— Та колы меня освободилы, я ще пять лет не мог выехать из Караганды. А в пятьдесят девятом году був дома с жинкою. Бачив и маму, и братив. Зараз мама вже умерла, а браты живи. Микола работает в колхозе бригадиром тракторной бригады. А младший, Михаиле, закончив техникум и робэ в Иваново-Франковске. Хлопци добре живуть.
— Адам Иванович, — приступил я к главному, — тебя взяли под Ковелем?
Он внимательно, очень внимательно смотрел на меня одну-две минуты, не отвечая на вопрос. Затем как-то смято сказал:
— Да, под Ковелем.
Поколебавшись еще немного, я опять спросил:
— Скажи, Адам Иванович, у тебя на правой ноге на икроножной мышце шрам есть?

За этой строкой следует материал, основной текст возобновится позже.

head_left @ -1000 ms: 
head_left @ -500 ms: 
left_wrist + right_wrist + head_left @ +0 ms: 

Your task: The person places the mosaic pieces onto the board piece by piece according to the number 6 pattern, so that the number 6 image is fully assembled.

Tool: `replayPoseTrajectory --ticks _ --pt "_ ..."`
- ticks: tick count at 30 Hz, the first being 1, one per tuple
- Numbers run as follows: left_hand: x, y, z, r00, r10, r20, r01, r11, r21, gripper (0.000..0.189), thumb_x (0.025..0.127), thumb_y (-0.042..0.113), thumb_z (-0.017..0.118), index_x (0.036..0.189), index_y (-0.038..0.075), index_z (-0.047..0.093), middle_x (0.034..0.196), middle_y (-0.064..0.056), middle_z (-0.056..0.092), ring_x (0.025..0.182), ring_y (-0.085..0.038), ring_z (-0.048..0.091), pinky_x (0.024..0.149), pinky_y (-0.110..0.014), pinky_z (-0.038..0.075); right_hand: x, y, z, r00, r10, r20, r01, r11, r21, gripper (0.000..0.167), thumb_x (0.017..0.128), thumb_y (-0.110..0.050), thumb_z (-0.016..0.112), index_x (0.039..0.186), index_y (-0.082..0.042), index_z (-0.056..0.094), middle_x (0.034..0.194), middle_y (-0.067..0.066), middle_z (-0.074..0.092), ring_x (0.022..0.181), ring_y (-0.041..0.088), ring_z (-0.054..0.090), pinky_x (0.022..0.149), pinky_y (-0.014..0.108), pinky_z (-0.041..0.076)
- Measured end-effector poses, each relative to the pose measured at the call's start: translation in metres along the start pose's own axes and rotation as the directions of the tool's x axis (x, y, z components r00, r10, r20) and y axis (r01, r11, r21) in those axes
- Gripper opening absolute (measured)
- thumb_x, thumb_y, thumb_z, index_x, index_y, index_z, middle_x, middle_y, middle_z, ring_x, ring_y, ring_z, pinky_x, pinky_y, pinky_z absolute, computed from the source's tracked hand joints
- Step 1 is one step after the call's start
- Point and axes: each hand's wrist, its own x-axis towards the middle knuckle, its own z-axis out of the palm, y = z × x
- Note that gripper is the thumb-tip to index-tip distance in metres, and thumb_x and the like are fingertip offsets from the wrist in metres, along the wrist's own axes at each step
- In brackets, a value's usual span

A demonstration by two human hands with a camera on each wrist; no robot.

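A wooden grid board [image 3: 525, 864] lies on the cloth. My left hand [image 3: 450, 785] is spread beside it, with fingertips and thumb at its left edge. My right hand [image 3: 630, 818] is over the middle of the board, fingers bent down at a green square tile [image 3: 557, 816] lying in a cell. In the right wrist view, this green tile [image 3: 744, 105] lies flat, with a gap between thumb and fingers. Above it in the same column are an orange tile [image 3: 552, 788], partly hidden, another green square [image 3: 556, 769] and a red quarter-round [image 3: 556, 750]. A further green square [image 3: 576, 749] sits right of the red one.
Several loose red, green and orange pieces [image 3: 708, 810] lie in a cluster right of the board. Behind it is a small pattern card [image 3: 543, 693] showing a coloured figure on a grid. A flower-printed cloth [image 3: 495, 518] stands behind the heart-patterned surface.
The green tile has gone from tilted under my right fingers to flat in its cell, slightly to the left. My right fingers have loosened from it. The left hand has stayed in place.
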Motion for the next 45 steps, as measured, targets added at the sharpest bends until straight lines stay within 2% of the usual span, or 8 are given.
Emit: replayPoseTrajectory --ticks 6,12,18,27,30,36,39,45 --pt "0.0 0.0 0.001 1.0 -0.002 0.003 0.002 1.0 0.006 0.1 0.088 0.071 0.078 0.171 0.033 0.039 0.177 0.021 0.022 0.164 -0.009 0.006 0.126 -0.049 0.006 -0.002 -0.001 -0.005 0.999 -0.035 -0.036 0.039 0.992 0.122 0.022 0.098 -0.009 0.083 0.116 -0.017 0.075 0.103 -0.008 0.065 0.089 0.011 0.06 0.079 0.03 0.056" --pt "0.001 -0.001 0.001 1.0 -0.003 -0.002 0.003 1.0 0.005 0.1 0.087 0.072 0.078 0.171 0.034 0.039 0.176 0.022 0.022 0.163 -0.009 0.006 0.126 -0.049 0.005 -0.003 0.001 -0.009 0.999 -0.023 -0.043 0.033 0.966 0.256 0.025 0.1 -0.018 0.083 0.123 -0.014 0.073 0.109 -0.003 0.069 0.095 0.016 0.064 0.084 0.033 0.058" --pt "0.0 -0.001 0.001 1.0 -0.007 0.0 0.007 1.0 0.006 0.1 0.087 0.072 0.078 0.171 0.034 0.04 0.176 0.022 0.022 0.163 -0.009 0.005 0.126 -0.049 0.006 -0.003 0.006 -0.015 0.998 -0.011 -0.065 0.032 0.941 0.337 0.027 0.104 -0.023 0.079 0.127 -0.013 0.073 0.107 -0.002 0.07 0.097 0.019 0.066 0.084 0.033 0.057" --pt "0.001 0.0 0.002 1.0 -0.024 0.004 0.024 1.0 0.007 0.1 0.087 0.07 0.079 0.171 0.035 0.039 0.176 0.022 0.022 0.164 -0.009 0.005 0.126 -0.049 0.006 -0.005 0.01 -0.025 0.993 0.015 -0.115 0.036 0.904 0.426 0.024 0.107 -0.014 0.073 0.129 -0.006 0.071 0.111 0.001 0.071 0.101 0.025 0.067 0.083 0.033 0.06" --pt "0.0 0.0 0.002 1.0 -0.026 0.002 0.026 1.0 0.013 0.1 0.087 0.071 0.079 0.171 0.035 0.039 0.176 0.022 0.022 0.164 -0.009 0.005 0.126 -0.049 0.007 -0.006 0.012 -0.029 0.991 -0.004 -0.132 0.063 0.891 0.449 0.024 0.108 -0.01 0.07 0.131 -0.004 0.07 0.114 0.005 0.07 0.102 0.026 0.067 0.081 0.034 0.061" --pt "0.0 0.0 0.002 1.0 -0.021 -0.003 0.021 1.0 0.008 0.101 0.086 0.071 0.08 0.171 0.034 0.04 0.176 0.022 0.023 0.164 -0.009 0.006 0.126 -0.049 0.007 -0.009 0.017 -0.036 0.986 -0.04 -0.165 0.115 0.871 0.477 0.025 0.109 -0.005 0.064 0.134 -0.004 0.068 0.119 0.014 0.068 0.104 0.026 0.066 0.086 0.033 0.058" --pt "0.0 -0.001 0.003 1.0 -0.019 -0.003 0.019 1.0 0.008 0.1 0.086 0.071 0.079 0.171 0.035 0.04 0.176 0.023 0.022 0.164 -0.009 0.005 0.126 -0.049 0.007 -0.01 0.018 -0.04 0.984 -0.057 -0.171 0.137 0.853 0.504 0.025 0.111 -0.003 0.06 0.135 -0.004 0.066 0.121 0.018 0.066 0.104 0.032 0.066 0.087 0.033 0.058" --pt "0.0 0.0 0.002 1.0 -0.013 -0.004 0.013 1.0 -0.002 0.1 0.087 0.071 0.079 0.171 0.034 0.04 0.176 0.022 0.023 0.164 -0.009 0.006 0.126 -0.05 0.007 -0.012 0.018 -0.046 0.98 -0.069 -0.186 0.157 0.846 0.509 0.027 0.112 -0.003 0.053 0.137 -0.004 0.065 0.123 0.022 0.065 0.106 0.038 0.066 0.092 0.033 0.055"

Кровь густо прилила к его лицу. Он открывал и закрывал рот, то ли судорожно вдыхая воздух, то ли пытаясь что-то сказать. Наконец собрался с силами и глухо спросил:
— Иван Евграфович, неужто то были вы, кого я хотел подстрелить?..
Он так и сказал «подстрелить», как будто речь шла о крякве или белке.
— Да, Адам Иванович, это был я.
Он залпом выпил коньяк и оторопело, загнанно, округлившимися глазами смотрел на меня.
— О Боже ж! — наконец уронил он. — Шо ж теперь будэ?
— А ничего, Адам Иванович, не будет. Что было, то быльем поросло. Я не имею ни зла, ни упрека. Конечно, было бы больно матери, к которой я тогда изо всех сил стремился. Она потеряла двух сыновей и мужа…
Мы долго сидели молча. Каждый думал о своем. Странной, даже порой фантастической бывает Судьба. Зачем она свела нас? Я не мог назвать врагом этого доброго, честного, по характеру мягкого человека. Вряд ли и он мог считать меня своим недругом. Мы были друзьями.
Конечно, эта встреча внесла в наши отношения, особенно с его стороны, некоторую натянутость, напряженность. Однако со временем неловкость исчезла, и, на мой взгляд, мы стали еще ближе.
Спустя пару месяцев после того памятного разговора он зашел ко мне после работы. Немного помялся, а потом попросил:
— Иван Евграфович, если можно, не рассказывайте никому, что меж нами було, пока я жив…
— Адам Иванович, обещаю.
Полк гвардейских минометов, преодолевая несусветную черноземную украинскую грязь, пятые сутки, то и дело буксуя на косогорах, пробивается к Медвину, где должен сосредоточиться к восьми часам 3 марта 1944 года.
Когда дивизион спустился в неглубокую балку, перед очередным подъемом командир дивизиона майор Аверьянов объявил привал. Все тут же попадали на мокрую землю. Семь часов утра. Тяжелые тучи, тяжкое настроение, холод и голод. Кухня застряла где-то позади, на горячую пищу рассчитывать не приходится. Солдаты молча жуют хлеб.